▸ EXERCISE REQUIREMENTS
All of the data that follows should be retyped exactly, please, except the pictures.

[Opening DATA SECTION section]

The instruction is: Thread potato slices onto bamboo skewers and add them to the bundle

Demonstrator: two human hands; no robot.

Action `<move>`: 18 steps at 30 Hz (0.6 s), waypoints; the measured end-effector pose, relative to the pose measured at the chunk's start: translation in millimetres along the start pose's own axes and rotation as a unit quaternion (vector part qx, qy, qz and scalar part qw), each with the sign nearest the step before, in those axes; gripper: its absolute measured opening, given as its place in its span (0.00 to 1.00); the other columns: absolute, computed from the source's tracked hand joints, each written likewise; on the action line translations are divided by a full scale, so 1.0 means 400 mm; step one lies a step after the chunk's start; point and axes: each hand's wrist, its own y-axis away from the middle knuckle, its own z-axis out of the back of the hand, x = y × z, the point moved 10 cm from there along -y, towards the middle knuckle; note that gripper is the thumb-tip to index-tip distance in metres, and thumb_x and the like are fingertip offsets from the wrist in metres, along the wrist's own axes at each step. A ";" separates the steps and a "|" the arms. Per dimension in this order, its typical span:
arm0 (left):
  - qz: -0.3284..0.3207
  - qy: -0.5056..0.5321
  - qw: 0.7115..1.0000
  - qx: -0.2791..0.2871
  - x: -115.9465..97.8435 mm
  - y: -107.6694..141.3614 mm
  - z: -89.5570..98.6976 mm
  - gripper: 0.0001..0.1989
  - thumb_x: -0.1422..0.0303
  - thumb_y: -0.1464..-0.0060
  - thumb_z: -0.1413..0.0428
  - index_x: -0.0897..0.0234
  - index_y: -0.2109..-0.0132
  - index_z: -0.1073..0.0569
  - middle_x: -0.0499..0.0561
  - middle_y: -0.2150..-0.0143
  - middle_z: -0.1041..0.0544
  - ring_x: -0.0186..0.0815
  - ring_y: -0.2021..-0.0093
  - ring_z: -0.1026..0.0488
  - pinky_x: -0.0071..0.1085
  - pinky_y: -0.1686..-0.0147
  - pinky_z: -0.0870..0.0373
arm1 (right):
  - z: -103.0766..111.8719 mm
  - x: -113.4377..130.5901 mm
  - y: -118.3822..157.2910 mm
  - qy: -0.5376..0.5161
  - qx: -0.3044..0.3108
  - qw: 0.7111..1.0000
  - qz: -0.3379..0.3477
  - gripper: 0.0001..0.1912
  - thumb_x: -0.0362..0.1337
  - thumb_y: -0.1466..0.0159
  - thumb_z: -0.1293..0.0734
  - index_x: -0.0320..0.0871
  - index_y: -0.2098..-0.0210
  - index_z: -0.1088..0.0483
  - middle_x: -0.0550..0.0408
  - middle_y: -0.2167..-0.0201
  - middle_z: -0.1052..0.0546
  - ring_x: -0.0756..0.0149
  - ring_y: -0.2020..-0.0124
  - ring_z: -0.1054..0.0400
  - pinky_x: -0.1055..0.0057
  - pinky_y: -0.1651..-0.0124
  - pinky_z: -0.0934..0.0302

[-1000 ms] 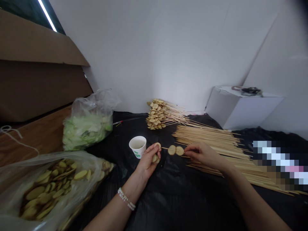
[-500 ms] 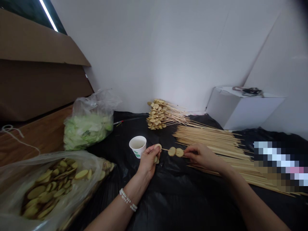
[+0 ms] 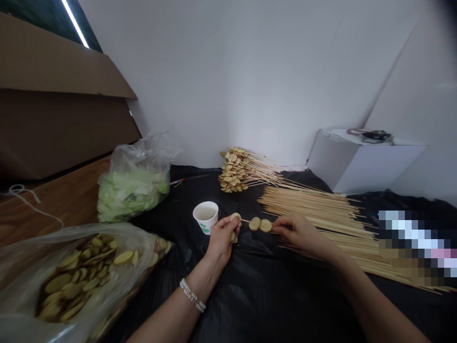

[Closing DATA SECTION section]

▸ FINAL ANSWER
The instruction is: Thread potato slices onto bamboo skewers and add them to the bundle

Demonstrator: two human hands; no robot.

Action `<move>`: 18 steps at 30 Hz (0.6 s), waypoints; the measured end-effector pose, relative to the pose measured at the chunk's start: translation in millimetres along the start pose's own axes and rotation as a unit quaternion (vector part qx, qy, qz and scalar part qw), each with the sign nearest the step before, in those axes; gripper: its absolute measured opening, given as its place in its span (0.00 to 1.00); the other columns: absolute, computed from the source's tracked hand joints, each written likewise; on the action line translations are divided by a full scale, so 1.0 means 400 mm; step one lies a step after the chunk's start; point and axes: each hand's wrist, its own y-axis away from the middle knuckle, its own z-axis out of the back of the hand, x = y × z, the point moved 10 cm from there along -y, towards the middle knuckle; note that gripper is the thumb-tip to index-tip distance in metres, and thumb_x and the like are fingertip offsets from the wrist in metres, along the wrist's own axes at each step. A ";" separates the steps and a "|" the arms. Per dimension in this order, its typical span:
arm0 (left):
  - qz: -0.3284..0.3207
  - qy: -0.5056..0.5321
  - qw: 0.7115..1.0000
  - qx: -0.2791..0.2871
  - x: -115.9465..97.8435 mm
  - y: -107.6694..141.3614 mm
  - z: -89.5570..98.6976 mm
  - gripper: 0.0001..0.1989
  - thumb_x: -0.1422..0.0303
  - thumb_y: -0.1464..-0.0060
  - thumb_z: -0.1413..0.0428
  - index_x: -0.0897..0.0234
  - index_y: -0.2109..-0.0132
  - index_z: -0.1073..0.0569
  - middle_x: -0.0499..0.0561
  - middle_y: -0.2150..-0.0143
  - middle_z: -0.1041..0.0544
  - ring_x: -0.0186..0.0815
  - ring_y: -0.2021..-0.0093
  - ring_z: -0.1026..0.0488
  - pinky_x: -0.0071..0.1085
  - pinky_y: -0.1686..-0.0147
  - pinky_z: -0.0870..0.0373
arm1 (right):
  - z: -103.0766..111.8719 mm
  - x: -113.4377..130.5901 mm
  - y: -118.3822..157.2910 mm
  - qy: -0.5376..0.5161
  - qx: -0.3044..0.3108
  - qw: 0.7111..1.0000
  - qz: -0.3379..0.3477
  - gripper: 0.0001..0.1912
  - thumb_x: -0.0362..0.1337
  - thumb_y: -0.1466..0.0159
  - thumb_z: -0.1293..0.0734
  - index_x: -0.0320..0.0871
  - index_y: -0.2098..-0.0210
  - index_z: -0.1088..0.0483
  - middle_x: -0.0550..0.0408
  - middle_y: -0.2167..-0.0201
  - middle_z: -0.1052..0.0546
  - ring_x: -0.0756..0.0149
  - ring_y: -0.2020..-0.0124
  - ring_z: -0.1054..0.0400
  - pinky_x: -0.1055..0.0057
  - pinky_y: -0.1651..-0.0124
  - pinky_z: -0.0934..0.0302

[-1000 ms] 
[-500 ms] 
[+0 ms] 

There is nothing more to the answer.